ASSIGNMENT –
Since the listing below shows pictures, leave them out and write out exactly the lines from the line with "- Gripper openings" to the line with "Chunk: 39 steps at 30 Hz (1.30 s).", both included, and no others.

DATASET EXCERPT –
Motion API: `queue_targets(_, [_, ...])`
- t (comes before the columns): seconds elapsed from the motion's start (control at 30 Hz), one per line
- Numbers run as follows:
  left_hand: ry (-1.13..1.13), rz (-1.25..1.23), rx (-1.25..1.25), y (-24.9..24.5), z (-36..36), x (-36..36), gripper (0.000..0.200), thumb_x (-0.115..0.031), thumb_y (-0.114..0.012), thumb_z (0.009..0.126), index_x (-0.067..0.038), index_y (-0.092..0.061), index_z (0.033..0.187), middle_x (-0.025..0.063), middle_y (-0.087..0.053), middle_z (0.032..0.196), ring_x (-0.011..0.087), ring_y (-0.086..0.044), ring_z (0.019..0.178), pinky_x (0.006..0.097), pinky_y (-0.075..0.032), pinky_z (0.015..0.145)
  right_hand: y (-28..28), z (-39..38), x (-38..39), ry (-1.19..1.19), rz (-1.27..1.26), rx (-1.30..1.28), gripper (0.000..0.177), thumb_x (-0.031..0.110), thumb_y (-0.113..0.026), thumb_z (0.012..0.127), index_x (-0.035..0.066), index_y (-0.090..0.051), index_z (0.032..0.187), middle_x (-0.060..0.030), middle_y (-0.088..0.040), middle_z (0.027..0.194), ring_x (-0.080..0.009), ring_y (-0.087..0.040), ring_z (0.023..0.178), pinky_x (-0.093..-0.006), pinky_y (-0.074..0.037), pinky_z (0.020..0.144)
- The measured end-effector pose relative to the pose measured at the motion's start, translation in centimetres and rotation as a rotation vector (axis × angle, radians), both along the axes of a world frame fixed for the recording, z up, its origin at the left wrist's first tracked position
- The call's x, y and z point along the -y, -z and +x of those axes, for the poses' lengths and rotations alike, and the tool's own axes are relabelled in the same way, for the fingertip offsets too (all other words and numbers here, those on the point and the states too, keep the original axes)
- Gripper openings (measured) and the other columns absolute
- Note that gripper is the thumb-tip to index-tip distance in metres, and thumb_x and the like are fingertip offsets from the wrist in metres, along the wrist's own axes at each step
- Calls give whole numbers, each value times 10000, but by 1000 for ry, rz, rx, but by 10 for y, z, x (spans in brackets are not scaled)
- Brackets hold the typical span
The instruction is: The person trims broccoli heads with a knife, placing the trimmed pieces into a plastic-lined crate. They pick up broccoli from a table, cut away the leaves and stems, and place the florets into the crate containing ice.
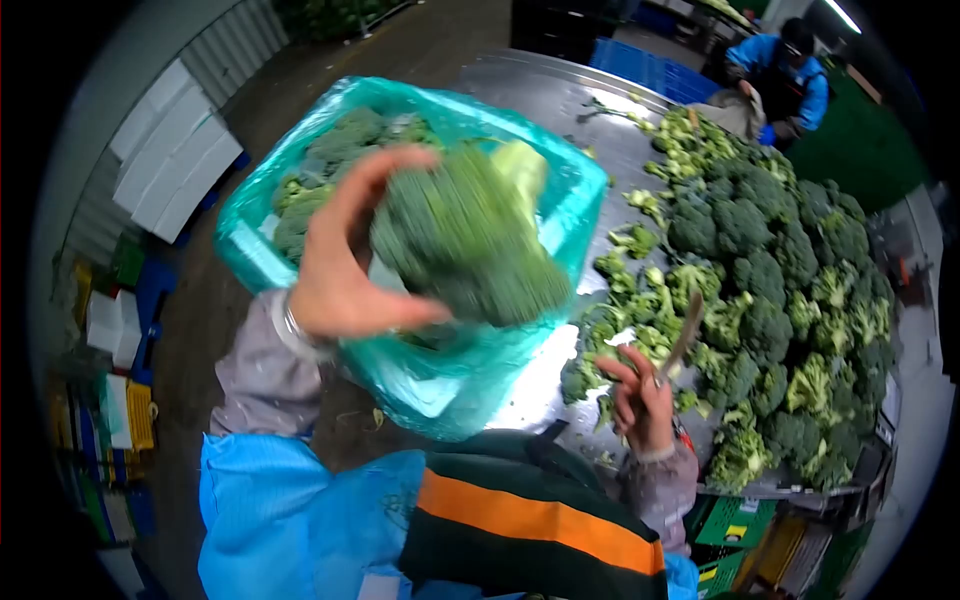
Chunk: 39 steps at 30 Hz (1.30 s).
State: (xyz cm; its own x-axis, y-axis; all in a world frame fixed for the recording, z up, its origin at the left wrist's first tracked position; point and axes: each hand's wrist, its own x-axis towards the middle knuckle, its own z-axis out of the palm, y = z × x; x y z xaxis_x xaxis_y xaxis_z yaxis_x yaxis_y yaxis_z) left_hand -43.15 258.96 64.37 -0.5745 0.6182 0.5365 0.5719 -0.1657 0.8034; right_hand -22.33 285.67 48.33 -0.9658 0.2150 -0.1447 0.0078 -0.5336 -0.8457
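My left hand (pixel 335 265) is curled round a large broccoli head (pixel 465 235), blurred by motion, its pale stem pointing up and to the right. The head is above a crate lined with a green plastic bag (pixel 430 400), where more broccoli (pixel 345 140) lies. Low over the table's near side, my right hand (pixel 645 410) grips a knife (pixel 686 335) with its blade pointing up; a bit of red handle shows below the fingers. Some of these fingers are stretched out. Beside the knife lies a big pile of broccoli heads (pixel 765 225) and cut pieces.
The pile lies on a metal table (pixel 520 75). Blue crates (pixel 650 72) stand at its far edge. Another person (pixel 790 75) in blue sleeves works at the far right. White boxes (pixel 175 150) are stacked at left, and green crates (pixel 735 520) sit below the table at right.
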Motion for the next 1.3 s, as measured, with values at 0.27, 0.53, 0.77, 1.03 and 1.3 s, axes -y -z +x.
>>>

RESPONSE –
- Gripper openings (measured) and the other columns absolute
- Note that gripper is the thumb-tip to index-tip distance in metres, and thumb_x and the like are fingertip offsets from the wrist in metres, along the wrist's own axes at each step
- Calls give whole numbers, each value times 10000, but by 1000 for ry, rz, rx, but by 10 for y, z, x (spans in brackets are not scaled)
- Brackets hold the typical span
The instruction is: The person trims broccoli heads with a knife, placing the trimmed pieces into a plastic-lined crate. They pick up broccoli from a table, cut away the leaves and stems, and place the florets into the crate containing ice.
Chunk: 39 steps at 30 Hz (1.30 s).

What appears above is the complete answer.